INSTRUCTIONS FOR THE TASK -> Please give the data again in full, exactly as it reads.

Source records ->
------------------------------------------------------------

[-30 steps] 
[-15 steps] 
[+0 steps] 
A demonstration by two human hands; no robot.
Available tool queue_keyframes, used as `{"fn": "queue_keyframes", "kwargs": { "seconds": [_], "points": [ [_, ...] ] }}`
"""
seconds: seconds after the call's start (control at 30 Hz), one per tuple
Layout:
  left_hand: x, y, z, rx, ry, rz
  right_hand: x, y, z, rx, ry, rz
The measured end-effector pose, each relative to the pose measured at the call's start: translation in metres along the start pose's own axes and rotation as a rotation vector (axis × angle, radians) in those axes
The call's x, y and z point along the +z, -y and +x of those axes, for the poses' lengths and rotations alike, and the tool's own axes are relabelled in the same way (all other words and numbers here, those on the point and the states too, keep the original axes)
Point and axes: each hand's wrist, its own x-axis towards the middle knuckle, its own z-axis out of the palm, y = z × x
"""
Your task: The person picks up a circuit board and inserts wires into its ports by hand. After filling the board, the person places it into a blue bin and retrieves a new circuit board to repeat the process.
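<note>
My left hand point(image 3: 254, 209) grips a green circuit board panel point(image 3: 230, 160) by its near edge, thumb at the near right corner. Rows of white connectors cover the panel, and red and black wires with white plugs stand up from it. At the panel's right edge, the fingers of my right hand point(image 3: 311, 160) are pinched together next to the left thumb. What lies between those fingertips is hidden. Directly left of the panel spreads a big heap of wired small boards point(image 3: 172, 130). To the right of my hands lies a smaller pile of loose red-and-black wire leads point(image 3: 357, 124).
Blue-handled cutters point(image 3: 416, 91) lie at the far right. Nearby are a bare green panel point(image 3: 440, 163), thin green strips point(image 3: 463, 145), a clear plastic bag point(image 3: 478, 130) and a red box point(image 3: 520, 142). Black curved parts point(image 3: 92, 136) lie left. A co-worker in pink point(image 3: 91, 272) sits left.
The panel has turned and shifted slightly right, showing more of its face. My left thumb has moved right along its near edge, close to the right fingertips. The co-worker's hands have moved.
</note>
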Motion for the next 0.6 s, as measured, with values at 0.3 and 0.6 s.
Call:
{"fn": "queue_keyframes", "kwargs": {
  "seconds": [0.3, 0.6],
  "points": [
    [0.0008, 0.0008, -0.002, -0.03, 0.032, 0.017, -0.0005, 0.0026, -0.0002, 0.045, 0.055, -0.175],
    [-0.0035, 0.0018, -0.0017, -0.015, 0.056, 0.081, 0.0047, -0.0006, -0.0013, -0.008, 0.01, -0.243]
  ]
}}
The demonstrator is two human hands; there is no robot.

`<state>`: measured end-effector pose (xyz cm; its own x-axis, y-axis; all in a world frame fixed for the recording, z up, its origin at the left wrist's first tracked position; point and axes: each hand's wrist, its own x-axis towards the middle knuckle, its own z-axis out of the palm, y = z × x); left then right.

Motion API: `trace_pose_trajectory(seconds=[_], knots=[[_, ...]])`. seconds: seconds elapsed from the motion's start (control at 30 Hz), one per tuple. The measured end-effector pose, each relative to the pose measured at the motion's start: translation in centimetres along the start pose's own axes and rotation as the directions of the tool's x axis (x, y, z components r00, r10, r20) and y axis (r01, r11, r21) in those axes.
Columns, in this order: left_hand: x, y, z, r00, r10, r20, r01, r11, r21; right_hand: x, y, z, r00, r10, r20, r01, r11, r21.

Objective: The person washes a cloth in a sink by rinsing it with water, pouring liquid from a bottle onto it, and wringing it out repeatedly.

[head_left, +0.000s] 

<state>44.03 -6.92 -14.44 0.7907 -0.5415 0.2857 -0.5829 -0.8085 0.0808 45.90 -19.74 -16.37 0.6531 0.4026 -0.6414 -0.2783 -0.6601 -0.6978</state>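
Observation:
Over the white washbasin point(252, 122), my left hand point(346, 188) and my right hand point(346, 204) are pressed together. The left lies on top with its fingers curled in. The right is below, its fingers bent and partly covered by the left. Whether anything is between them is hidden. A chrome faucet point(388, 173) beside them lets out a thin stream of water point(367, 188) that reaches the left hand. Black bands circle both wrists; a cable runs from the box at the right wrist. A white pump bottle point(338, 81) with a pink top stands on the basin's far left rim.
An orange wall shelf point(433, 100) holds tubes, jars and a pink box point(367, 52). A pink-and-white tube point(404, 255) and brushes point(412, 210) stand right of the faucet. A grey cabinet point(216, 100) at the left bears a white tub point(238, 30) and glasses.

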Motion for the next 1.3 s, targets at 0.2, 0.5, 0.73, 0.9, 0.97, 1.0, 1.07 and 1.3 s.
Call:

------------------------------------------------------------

ANSWER TO THIS PROBLEM ->
[-30 steps] 
[-15 steps] 
[+0 steps] 
A demonstration by two human hands; no robot.
Available tool queue_keyframes, used as `{"fn": "queue_keyframes", "kwargs": { "seconds": [_], "points": [ [_, ...] ] }}`
"""
seconds: seconds after the call's start (control at 30 Hz), one per tuple
Layout:
  left_hand: x, y, z, rx, ry, rz
  right_hand: x, y, z, rx, ry, rz
The measured end-effector pose, each relative to the pose measured at the call's start: translation in metres along the start pose's own axes and rotation as a rotation vector (axis × angle, radians) in those axes
The call's x, y and z point along the +z, -y and +x of those axes, for the poses' lengths and rotations alike, and the tool's own axes are relabelled in the same way (all other words and numbers here, those on the point and the states too, keep the original axes)
Point and axes: each hand's wrist, its own x-axis towards the middle knuckle, its own z-axis out of the palm, y = z × x
"""
Your task: The person picks up a circuit board and inserts wires into its ports by hand. After filling the board, the person places it into a blue bin and retrieves a new circuit board to repeat the process.
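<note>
My left hand point(image 3: 254, 209) grips a green circuit board panel point(image 3: 230, 160) by its near edge, thumb at the near right corner. Rows of white connectors cover the panel, and red and black wires with white plugs stand up from it. At the panel's right edge, the fingers of my right hand point(image 3: 311, 160) are pinched together next to the left thumb. What lies between those fingertips is hidden. Directly left of the panel spreads a big heap of wired small boards point(image 3: 172, 130). To the right of my hands lies a smaller pile of loose red-and-black wire leads point(image 3: 357, 124).
Blue-handled cutters point(image 3: 416, 91) lie at the far right. Nearby are a bare green panel point(image 3: 440, 163), thin green strips point(image 3: 463, 145), a clear plastic bag point(image 3: 478, 130) and a red box point(image 3: 520, 142). Black curved parts point(image 3: 92, 136) lie left. A co-worker in pink point(image 3: 91, 272) sits left.
The panel has turned and shifted slightly right, showing more of its face. My left thumb has moved right along its near edge, close to the right fingertips. The co-worker's hands have moved.
</note>
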Motion for the next 0.6 s, as measured, with values at 0.3 and 0.6 s.
Call:
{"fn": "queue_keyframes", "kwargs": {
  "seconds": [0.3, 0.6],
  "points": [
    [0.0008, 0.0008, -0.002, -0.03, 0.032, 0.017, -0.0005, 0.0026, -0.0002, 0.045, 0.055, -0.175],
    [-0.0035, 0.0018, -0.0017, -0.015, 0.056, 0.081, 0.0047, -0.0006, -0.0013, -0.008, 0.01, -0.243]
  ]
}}
The demonstrator is two human hands; there is no robot.

`<state>`: measured end-effector pose (xyz cm; its own x-axis, y-axis; all in a world frame fixed for the recording, z up, its origin at the left wrist's first tracked position; point and axes: each hand's wrist, its own x-axis towards the middle knuckle, its own z-axis out of the palm, y = z × x); left then right.

Motion API: `trace_pose_trajectory(seconds=[_], knots=[[_, ...]])`. seconds: seconds elapsed from the motion's start (control at 30 Hz), one per tuple. The measured end-effector pose, each relative to the pose measured at the motion's start: translation in centimetres along the start pose's own axes and rotation as the directions of the tool's x axis (x, y, z components r00, r10, r20) and y axis (r01, r11, r21) in those axes.
Columns, in this order: left_hand: x, y, z, r00, r10, r20, r01, r11, r21; right_hand: x, y, z, r00, r10, r20, r01, r11, r21.

Objective: The person washes a cloth in a sink by rinsing it with water, pouring liquid from a bottle onto it, and wringing it out repeatedly.

[head_left, +0.000s] 

<state>44.03 -6.92 -14.44 0.7907 -0.5415 0.2857 -0.5829 -0.8085 0.0808 45.90 -19.74 -16.37 0.6531 0.4026 -0.6414 -0.2783 -0.6601 -0.6978</state>
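Observation:
Over the white washbasin point(252, 122), my left hand point(346, 188) and my right hand point(346, 204) are pressed together. The left lies on top with its fingers curled in. The right is below, its fingers bent and partly covered by the left. Whether anything is between them is hidden. A chrome faucet point(388, 173) beside them lets out a thin stream of water point(367, 188) that reaches the left hand. Black bands circle both wrists; a cable runs from the box at the right wrist. A white pump bottle point(338, 81) with a pink top stands on the basin's far left rim.
An orange wall shelf point(433, 100) holds tubes, jars and a pink box point(367, 52). A pink-and-white tube point(404, 255) and brushes point(412, 210) stand right of the faucet. A grey cabinet point(216, 100) at the left bears a white tub point(238, 30) and glasses.
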
Motion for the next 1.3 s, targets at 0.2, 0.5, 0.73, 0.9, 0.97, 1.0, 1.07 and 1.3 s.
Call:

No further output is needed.